It might feel like a foreign concept to start saving for retirement and invest in stock holdings when you are in your 20’s. But it turns out this is the best time to start. If you received a college degree and were able to find a decent job right after graduating, you are on your way to starting a lifelong career. Not only is it a smart thing to do, but investing in stocks and doing it regularly and responsibly can quickly become a hobby or passion.
At this age, chances are your expenses are low – unless you are a big spender – especially if you haven’t invested in real estate or started a family yet. Saving money is easy at this age if you act responsibly. So start investing your money today! Here are 5 tips on how to manage your finances and create an efficient stock portfolio for every young professional out there.
Diversify, diversify, diversify!
One of the best tips for creating a well-versed portfolio is to diversify! Don’t put all your eggs in one basket, but rather spread your money and invest in a variety of companies. Variety is better than quantity.
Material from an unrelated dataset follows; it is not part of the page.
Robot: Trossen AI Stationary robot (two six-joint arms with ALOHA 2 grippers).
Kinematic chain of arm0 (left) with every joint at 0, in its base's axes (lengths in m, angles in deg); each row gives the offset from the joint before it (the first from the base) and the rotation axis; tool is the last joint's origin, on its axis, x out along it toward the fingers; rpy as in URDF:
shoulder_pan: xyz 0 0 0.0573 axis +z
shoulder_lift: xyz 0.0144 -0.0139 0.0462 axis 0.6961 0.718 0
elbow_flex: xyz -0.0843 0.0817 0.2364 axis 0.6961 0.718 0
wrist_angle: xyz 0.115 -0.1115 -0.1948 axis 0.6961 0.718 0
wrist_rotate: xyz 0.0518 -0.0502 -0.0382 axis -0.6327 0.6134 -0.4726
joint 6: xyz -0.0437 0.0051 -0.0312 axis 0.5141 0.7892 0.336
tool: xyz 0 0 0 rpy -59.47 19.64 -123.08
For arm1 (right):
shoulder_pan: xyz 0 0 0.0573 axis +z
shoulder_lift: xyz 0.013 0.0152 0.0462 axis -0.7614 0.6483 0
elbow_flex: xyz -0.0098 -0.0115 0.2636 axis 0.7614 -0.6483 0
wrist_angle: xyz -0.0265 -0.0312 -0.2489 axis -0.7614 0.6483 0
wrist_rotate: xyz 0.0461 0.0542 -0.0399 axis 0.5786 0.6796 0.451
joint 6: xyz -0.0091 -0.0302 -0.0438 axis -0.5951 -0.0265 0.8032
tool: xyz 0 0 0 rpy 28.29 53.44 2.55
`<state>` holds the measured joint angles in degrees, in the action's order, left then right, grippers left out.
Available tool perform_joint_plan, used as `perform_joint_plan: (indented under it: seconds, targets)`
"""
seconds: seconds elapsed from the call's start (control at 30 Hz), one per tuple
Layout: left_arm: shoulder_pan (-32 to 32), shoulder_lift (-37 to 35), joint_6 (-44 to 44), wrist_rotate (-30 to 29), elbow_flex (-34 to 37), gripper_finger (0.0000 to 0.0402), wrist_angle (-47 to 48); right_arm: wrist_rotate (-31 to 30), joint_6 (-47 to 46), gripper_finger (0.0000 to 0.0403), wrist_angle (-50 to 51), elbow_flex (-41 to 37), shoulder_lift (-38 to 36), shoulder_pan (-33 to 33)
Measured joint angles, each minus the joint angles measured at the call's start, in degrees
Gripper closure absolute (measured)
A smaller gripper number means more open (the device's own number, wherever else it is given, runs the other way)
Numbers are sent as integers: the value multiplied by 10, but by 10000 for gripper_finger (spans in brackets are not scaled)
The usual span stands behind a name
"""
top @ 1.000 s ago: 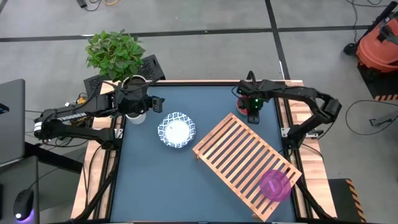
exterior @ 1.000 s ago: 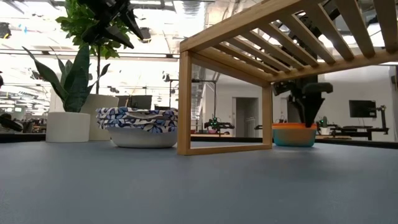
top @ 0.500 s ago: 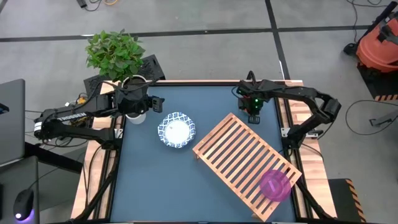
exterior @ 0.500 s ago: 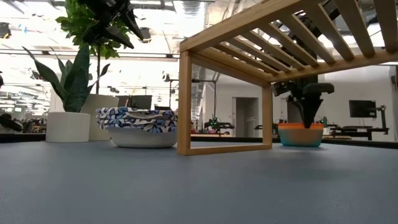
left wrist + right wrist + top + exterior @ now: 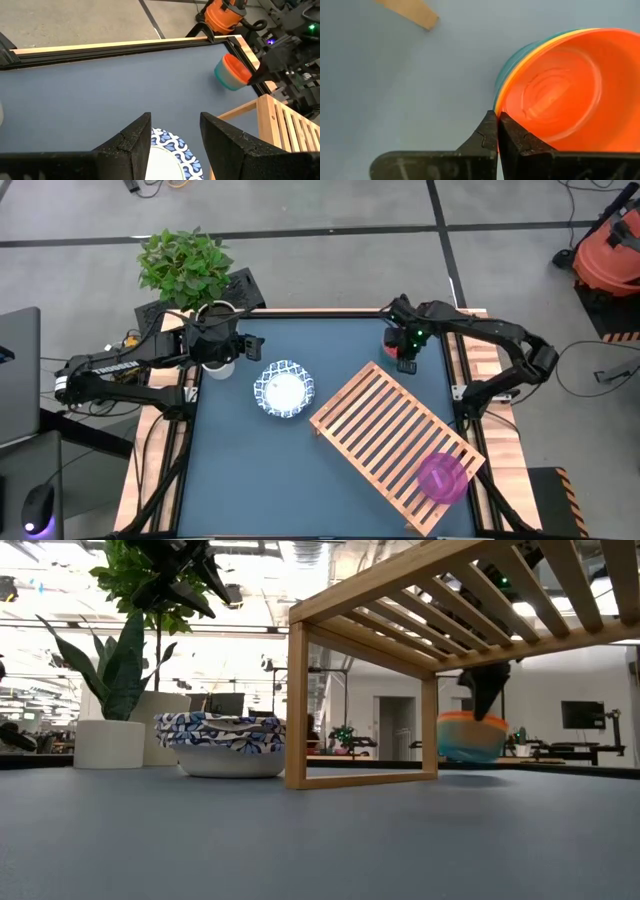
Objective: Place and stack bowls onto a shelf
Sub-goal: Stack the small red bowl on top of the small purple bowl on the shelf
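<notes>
Orange-red bowl (image 5: 555,85) rim pinched between right fingers (image 5: 512,135), off the table.

Your right gripper (image 5: 497,131) sat pinched on the rim of the nested orange-and-teal bowls (image 5: 471,736), lifted clear of the table (image 5: 330,340) just beyond the slatted shelf (image 5: 395,446)'s far corner. That corner stood directly in the way. The magenta bowl (image 5: 441,476) took the shelf's near-right end; the remaining slats were free. Bare tabletop lay between the shelf and the blue-patterned bowl (image 5: 283,389). Left gripper (image 5: 172,132) and potted plant (image 5: 187,268) crowded the far-left corner.
</notes>
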<state>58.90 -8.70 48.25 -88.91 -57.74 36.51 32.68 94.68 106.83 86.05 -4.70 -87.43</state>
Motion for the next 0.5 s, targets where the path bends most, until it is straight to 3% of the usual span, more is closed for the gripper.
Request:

A healthy portfolio is one that has diversity over a wide spectrum of categories. Another thing to keep in mind is to invest in stocks with regular dividends and ones with potential for long-term growth rather than short-term bursts of profit. This is less of a risk and has a better chance of making money – although it might take longer to see growth.
Find a reputable budget brokerage firm.
There are plenty of budget brokerage firms out there where you won’t have to pay an arm and a leg in fees just for investing. Another way to keep your fees to a minimum is to let your money sit; don’t panic and move your money around just because you see a dip in the market. If you let your money sit, the commission and management fees will be at a minimum and you can invest your hard-earned money elsewhere.
Start saving early.
Of course the concept of saving for retirement at such a young age is crazy for some people, but the earlier you save the better you’ll be later in life. Most companies offer some sort of 401(K) plan for retirement, so definitely consider starting one if this is offered by your employer. If not, consider an IRA – Individual Retirement Account – to put a small percentage of your income each month away for savings. But keep in mind that you will be penalized with fees if you withdraw this money, it is meant for retirement.
Become a regular investor.
The key to keep money accruing through your stock holdings is to become a regular investor – as long as it’s possible for you. Obviously things can happen to prevent you from doing this – like more life expenses or loss of employment – but if you can, do it.